A St Helena 1868 block of 14 double surcharge and surcharge omitted errors will sell at Spink.
The lot is among the stars of the January 24 Philatelic Collector's Series Sale in London.
The block was almost split up in 1912, as an accompanying letter explains
The block is accompanied by a 1912 letter from a Charles Hasslacher, offering a single strip to a potential buyer.
Spink explains: “He suggests that he will split it if required as he has another gentleman who will purchase the second strip ‘as it makes no matter to me either way’ though he continues ‘from a philatelic point of view it is such a pity to break it’.
“The block has not been offered to the market since that time.”

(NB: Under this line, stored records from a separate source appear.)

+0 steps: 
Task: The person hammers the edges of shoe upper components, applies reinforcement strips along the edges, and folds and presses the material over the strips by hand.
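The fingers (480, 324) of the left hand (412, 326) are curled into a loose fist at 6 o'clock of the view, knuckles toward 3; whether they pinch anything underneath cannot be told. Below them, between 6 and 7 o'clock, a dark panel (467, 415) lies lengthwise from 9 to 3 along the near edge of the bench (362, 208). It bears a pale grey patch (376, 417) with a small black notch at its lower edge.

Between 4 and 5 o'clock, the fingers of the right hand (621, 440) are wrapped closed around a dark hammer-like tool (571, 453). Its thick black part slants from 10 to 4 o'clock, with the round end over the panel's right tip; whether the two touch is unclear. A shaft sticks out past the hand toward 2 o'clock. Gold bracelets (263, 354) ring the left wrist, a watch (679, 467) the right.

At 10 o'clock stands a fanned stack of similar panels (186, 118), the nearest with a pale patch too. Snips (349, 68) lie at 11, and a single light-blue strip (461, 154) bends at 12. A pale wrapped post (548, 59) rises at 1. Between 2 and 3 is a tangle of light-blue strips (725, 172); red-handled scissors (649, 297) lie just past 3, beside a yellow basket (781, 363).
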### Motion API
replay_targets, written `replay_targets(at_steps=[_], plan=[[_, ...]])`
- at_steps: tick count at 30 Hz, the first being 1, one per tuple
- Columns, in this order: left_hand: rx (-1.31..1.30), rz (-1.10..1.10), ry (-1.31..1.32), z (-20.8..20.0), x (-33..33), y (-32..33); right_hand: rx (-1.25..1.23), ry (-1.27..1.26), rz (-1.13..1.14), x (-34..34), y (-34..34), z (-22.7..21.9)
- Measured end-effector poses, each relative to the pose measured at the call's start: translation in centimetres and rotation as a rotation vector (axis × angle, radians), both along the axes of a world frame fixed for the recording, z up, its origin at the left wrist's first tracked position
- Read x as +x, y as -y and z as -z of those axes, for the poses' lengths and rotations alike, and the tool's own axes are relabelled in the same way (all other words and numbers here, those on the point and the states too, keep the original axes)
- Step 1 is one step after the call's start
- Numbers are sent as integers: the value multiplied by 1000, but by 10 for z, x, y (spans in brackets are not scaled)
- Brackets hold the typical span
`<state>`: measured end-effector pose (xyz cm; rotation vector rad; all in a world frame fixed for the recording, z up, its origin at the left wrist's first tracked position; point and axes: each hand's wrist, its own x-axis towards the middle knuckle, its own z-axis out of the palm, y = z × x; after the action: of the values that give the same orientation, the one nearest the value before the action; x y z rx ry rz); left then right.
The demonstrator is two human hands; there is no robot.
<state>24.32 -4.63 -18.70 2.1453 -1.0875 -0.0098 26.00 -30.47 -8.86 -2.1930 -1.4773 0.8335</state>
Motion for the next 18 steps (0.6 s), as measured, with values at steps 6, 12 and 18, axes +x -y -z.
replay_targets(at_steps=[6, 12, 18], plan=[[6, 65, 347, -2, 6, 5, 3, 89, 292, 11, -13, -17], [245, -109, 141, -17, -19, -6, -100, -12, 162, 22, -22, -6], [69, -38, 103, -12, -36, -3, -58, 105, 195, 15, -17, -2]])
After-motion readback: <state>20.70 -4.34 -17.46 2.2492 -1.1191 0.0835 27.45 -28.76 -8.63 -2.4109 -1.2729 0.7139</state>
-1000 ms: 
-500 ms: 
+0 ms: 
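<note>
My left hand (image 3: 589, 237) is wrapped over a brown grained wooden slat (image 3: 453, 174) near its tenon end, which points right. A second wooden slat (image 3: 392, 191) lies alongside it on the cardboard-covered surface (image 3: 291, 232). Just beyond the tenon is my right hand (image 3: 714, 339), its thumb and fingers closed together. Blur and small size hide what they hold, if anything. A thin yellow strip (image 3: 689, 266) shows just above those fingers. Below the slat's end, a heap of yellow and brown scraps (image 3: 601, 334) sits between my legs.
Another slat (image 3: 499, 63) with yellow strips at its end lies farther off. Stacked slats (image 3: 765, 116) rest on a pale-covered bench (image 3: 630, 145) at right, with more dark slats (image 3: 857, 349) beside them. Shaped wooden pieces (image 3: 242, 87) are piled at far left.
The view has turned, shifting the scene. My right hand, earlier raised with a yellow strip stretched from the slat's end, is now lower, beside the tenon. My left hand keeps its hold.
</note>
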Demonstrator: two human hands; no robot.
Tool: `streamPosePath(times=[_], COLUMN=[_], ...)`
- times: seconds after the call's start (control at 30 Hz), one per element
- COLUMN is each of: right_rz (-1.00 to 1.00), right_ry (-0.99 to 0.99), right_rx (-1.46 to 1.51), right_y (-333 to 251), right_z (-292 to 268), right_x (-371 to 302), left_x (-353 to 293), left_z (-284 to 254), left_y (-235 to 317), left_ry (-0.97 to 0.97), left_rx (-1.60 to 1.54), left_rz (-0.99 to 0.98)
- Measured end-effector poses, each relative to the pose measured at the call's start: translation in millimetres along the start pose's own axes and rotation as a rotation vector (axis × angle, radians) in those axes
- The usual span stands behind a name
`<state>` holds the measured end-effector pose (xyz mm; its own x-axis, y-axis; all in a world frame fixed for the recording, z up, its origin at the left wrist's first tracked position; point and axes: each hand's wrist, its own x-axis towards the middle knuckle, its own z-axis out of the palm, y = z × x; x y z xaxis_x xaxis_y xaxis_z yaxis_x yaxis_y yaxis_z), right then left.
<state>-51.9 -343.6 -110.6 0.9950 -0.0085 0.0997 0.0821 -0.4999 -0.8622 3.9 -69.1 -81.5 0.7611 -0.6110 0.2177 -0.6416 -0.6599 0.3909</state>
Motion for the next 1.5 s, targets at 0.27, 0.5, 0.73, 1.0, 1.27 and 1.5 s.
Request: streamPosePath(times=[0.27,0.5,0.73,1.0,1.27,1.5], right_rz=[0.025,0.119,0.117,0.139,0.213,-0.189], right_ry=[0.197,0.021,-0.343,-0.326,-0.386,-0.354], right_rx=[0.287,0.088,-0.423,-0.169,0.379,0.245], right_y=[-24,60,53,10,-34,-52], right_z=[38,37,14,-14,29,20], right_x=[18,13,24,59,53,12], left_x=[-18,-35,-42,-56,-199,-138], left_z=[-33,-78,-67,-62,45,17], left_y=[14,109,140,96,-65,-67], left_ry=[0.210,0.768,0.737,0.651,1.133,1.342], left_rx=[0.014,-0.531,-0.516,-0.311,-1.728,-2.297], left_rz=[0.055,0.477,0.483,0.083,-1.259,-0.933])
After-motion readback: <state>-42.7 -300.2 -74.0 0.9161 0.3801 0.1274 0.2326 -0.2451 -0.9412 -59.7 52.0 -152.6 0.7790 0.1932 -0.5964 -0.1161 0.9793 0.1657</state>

St Helena is a remote island off the coast of South Africa that has been a British dependency since the early 19th century.
Napoleon Bonaparte was exiled there in 1815.
Its first stamps (including the present specimen) were overprinted 6d key type stamps displaying a profile of Victoria, which were used up until 1884.
The block is valued at £50,000-60,000 ($60,830-72,996).
A first printing Indian 1854 4 annas pair carries an identical estimate.
The stamp was among the first to be printed in two colours and was produced at the Survey of India Offices in Calcutta, under the orders of the British East India Company.
The issue remained in use for many years, long after the crown took the reins of the country in 1858.